Abstract:
Automatic text classification due to its various applications in Data Mining and information
technology has gain immense importance. It plays a vital role in various fields i.e. Spam filtering,
News classification, Noise reduction, and much more. Currently, there exists lots of work for
classifying text especially at document level in different available languages i.e. English News
classification, Persian text classification etc. but work related to short Urdu text or Urdu news
headlines classification is not carried out so for. In order to classify Urdu text data, many
preprocessing steps i.e. stop words removal, tokenization, stemming etc. are of prime
consideration.
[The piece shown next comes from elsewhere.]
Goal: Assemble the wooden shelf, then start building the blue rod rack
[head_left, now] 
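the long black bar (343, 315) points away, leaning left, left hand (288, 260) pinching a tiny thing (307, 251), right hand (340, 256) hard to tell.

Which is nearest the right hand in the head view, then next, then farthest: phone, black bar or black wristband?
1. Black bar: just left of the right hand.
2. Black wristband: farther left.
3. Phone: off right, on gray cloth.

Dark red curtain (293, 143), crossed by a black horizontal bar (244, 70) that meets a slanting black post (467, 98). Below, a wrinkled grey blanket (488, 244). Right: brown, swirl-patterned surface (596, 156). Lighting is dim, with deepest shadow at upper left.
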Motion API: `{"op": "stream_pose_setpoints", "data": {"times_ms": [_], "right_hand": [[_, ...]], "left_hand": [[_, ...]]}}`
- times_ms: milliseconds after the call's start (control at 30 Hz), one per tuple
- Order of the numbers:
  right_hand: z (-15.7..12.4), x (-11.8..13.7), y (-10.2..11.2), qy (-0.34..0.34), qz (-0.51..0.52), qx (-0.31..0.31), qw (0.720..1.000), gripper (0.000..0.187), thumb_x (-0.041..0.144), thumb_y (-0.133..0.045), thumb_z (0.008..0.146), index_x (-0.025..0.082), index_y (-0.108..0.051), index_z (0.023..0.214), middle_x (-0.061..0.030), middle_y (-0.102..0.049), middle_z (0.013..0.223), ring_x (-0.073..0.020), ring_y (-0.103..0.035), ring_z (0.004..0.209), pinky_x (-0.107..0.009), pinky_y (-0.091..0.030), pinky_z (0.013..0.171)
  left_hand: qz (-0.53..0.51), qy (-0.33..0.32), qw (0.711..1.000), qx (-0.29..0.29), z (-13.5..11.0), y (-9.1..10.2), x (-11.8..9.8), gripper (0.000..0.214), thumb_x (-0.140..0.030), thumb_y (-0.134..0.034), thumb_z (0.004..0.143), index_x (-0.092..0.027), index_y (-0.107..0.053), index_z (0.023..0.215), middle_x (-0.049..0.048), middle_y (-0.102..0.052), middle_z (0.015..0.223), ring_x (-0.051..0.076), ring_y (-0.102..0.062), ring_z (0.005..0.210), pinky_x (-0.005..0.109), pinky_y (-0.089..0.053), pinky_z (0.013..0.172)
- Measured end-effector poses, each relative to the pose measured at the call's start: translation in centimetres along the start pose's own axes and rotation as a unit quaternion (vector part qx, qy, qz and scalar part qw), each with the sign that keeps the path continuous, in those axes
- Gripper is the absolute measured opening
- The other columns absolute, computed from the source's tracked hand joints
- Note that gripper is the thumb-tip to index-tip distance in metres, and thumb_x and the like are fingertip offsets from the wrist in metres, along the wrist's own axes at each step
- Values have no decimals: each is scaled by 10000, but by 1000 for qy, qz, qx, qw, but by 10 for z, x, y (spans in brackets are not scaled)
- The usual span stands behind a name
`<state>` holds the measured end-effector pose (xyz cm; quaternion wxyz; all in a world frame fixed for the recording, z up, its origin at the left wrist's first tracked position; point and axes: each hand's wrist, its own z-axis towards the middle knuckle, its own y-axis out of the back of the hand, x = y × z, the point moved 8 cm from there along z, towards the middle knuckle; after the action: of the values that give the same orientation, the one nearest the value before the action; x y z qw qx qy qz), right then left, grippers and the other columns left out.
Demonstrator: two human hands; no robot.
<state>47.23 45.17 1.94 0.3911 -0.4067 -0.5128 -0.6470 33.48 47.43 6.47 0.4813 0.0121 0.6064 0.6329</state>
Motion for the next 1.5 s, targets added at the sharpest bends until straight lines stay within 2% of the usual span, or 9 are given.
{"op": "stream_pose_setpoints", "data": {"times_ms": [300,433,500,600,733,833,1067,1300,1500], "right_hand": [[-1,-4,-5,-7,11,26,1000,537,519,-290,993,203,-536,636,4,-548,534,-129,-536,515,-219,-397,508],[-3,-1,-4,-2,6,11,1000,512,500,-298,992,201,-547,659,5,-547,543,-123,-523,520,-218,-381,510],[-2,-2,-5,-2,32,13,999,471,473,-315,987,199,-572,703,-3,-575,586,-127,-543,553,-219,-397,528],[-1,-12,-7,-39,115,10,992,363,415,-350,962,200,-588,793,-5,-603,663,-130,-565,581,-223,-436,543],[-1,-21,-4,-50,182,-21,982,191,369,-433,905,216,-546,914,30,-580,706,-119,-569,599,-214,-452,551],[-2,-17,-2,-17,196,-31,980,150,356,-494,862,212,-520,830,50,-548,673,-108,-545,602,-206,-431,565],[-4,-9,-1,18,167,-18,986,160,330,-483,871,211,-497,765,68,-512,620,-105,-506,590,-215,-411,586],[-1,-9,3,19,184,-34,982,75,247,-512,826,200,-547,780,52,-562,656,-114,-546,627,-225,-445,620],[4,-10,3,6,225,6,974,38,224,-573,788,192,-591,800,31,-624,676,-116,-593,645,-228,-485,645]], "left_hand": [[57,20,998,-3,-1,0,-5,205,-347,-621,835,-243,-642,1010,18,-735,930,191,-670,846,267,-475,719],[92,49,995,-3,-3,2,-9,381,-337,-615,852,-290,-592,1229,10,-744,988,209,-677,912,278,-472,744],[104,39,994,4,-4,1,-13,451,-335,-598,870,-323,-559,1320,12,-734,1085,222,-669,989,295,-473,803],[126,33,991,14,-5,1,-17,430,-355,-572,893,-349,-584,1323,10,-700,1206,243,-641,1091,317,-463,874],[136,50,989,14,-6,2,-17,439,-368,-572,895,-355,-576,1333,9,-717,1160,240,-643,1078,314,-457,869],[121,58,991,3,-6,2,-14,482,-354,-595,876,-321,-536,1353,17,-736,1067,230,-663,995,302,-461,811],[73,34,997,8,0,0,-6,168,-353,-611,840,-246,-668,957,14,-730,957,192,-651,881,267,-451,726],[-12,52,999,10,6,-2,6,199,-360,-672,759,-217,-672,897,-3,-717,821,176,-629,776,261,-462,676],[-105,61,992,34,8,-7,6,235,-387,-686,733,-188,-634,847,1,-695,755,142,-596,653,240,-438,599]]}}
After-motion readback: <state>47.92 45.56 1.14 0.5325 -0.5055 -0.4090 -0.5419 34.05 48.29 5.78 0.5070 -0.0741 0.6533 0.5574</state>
After performing the required pre-processing, desired features are selected, which
are then classified using existing text classification methodologies i.e. SVM, Naive Bayes much
more. In our proposed work, we have developed a system, which classifies Urdu news headlines
to one of the pre-defined classes. A systematic and module based approach is proposed. In the
very first module, we perform basic pre-processing steps using the train data. This comprises of
exploding headlines into segments utilizing tokenization, cleaning data from diacritics and
meaningless words by text sanitization process, removing stop words by using the existing stop
words lists for Urdu language and words stemming by utilizing an existing generic stemming
technique for Urdu language. In the second module, SVM based model learned using feature
vector generated combing all words from each class after deploying threshold value. In the last
and third module, pre-process unseen news headlines, and classifies Urdu headlines of test data to
the pre-defined classes by utilizing the feature vector maximum index. The word with maximum
index value of the feature vector is classifies to that word particular class. Experimental
evaluation and results of our proposed system are presented in tabular form. To prove the
effectiveness of our proposed system, competitor analysis have been by deploying the competitor
system on our self-generated datasets.